#### [Your task]
Supply the number of lines in the listing below in which the word "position" occurs, and nothing else.

#### [Given data]

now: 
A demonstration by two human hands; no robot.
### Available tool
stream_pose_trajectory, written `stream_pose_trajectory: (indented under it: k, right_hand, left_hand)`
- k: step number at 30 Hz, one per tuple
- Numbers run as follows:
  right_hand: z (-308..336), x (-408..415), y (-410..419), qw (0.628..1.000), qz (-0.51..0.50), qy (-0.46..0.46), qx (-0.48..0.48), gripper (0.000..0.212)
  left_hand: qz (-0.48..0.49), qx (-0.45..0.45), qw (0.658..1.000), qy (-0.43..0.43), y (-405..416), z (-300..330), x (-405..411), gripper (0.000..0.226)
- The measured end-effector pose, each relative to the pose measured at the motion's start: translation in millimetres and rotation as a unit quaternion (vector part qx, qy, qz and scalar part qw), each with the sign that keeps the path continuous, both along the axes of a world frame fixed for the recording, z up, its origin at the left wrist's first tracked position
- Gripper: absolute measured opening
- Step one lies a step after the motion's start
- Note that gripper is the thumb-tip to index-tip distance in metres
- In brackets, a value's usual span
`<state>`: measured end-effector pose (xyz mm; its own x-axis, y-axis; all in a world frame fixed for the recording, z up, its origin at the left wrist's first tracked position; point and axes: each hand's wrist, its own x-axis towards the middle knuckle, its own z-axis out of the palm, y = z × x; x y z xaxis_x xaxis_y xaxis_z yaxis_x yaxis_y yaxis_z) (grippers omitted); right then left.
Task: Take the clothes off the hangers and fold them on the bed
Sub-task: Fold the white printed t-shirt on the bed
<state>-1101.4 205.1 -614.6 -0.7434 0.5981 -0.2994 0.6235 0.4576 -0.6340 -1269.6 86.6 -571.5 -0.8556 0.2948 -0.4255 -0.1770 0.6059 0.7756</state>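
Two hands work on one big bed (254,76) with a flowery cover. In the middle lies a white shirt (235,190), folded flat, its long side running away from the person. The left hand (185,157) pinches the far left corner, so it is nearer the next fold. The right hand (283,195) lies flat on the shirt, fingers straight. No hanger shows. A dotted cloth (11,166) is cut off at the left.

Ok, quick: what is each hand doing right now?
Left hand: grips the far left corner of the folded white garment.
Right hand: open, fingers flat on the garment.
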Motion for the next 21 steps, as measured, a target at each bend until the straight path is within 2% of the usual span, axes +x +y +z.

#### [Answer below]
2